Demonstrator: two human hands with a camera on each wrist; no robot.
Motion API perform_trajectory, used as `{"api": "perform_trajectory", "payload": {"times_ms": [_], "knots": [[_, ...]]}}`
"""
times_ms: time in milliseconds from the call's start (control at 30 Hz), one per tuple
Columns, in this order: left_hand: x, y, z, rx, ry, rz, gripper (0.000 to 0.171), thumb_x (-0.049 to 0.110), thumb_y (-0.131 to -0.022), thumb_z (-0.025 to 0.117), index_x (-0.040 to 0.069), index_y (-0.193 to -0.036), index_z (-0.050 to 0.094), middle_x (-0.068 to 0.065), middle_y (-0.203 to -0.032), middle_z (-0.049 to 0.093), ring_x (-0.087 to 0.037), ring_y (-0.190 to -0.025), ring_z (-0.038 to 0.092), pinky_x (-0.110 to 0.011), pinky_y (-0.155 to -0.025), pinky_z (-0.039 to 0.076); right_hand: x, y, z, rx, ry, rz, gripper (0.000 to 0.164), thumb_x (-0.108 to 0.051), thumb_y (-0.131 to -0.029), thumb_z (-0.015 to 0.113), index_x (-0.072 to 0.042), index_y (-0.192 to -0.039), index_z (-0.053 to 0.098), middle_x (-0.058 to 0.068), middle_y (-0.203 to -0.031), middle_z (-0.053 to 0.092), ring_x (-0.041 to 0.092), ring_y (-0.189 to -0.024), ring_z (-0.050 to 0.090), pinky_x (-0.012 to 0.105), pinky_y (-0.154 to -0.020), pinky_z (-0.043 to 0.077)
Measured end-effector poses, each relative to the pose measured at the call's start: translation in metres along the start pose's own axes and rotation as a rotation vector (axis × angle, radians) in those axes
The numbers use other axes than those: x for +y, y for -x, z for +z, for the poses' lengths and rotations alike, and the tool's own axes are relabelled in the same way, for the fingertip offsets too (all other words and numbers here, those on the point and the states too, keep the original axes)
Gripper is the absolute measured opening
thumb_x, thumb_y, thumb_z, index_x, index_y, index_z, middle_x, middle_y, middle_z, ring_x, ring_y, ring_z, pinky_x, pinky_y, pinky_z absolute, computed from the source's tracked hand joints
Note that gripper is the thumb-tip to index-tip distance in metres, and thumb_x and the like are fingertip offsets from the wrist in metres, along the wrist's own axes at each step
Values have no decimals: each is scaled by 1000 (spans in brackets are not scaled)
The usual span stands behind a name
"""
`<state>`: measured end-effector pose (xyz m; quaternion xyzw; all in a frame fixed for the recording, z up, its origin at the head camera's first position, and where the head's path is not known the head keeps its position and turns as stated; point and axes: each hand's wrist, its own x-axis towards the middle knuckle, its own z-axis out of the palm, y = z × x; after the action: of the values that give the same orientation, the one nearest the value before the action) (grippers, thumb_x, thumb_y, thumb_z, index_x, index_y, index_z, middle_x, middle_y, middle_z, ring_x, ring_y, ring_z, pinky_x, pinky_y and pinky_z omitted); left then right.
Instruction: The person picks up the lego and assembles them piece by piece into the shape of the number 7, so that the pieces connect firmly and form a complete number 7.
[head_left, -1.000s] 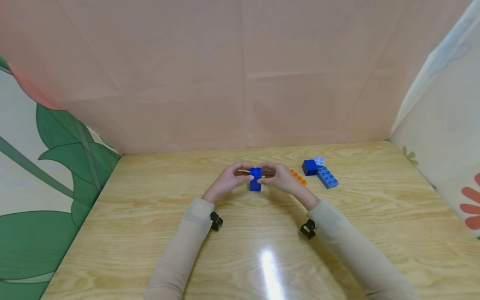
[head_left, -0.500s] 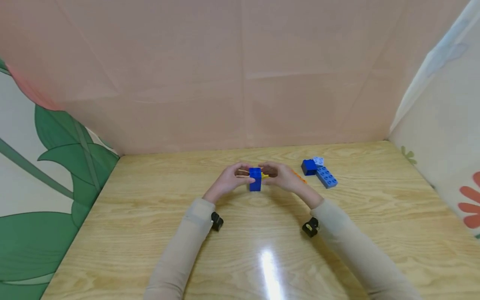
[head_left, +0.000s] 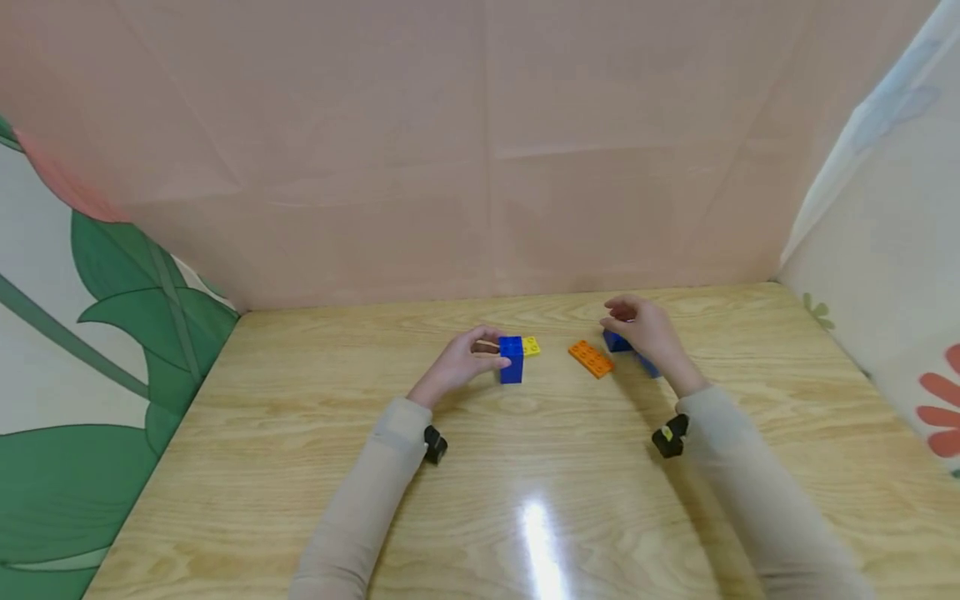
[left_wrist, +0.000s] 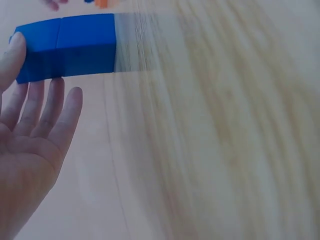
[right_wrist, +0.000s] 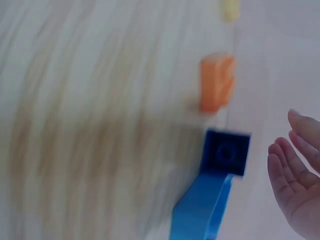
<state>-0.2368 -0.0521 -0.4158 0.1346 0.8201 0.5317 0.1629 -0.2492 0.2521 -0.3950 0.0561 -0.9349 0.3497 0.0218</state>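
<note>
Two blue building bricks, stacked into an upright tower (head_left: 512, 365), stand on the table in the middle. My left hand (head_left: 463, 358) pinches the upper brick, thumb in front and fingers behind; the left wrist view shows the seam between the two bricks (left_wrist: 85, 47). Farther right, my right hand (head_left: 647, 332) hovers over a dark blue brick (head_left: 616, 341), with nothing between its loosely bent fingers. That brick lies on its side, its hollow underside (right_wrist: 226, 152) facing the right wrist camera. A lighter blue long brick (right_wrist: 200, 205) adjoins it, partly hidden by the hand in the head view.
A yellow flat brick (head_left: 531, 346) lies just behind the tower. Between the tower and the right hand is an orange flat brick (head_left: 591, 359) with studs up. A pink cloth wall (head_left: 480, 208) rises at the back edge of the wooden table (head_left: 337, 383).
My right hand has left the blue tower and moved right, over the dark blue brick. The yellow and orange bricks have come into fuller view. My left hand stays at the tower.
</note>
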Motion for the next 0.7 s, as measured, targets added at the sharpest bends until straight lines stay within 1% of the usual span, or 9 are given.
{"api": "perform_trajectory", "payload": {"times_ms": [167, 267, 400, 500, 567, 700], "knots": [[0, 1, -1, 0, -22, 8, 45, 23, -88, 69, 13, -129, 54, -9, -130, 59, -27, -122, 56, -43, -99, 50, 12, 2, -5, -10, 40, 26, 41, -18, -95, 59, 6, -128, 53, 31, -122, 56, 44, -111, 55, 55, -93, 47], [0, 1, -1, 1, -27, 9, 45, 23, -89, 69, 13, -129, 54, -9, -130, 59, -27, -122, 56, -42, -99, 50, 17, 2, -6, -19, 78, 28, 45, -21, -93, 62, 7, -128, 53, 33, -123, 55, 45, -112, 54, 56, -93, 47], [0, 1, -1, 2, -30, 8, 44, 22, -89, 68, 14, -129, 54, -9, -130, 58, -27, -121, 56, -43, -99, 50, 21, 0, -4, -68, 144, 32, 56, -26, -91, 65, 10, -131, 49, 38, -125, 52, 49, -114, 51, 59, -94, 45], [0, 0, -1, -2, -33, 8, 44, 22, -89, 68, 14, -130, 54, -9, -130, 58, -27, -122, 56, -42, -99, 51, 22, 0, -1, -97, 160, 55, 60, -27, -91, 65, 10, -133, 44, 40, -124, 49, 50, -114, 50, 59, -94, 46], [0, 0, -1, -6, -34, 6, 44, 22, -89, 68, 13, -130, 54, -9, -130, 58, -27, -122, 56, -42, -99, 50, 21, 0, 1, -96, 169, 58, 59, -25, -90, 65, 10, -133, 44, 40, -123, 49, 50, -113, 51, 58, -94, 46], [-1, -1, -1, -7, -37, 8, 44, 22, -89, 69, 13, -130, 54, -9, -129, 59, -27, -122, 56, -42, -99, 50, 19, 0, 2, -85, 189, 28, 56, -19, -89, 65, 11, -132, 46, 39, -121, 51, 50, -110, 52, 59, -92, 46]]}}
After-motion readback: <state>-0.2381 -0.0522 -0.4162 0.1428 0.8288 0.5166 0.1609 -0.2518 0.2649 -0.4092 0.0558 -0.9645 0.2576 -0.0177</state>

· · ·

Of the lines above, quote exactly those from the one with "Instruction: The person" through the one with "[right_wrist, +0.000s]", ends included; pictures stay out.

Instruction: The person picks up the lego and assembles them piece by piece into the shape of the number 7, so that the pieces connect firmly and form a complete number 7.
[head_left, -1.000s] 
[head_left, -0.500s] 
[head_left, +0.000s] 
[left_wrist, +0.000s] 
[right_wrist, +0.000s] 

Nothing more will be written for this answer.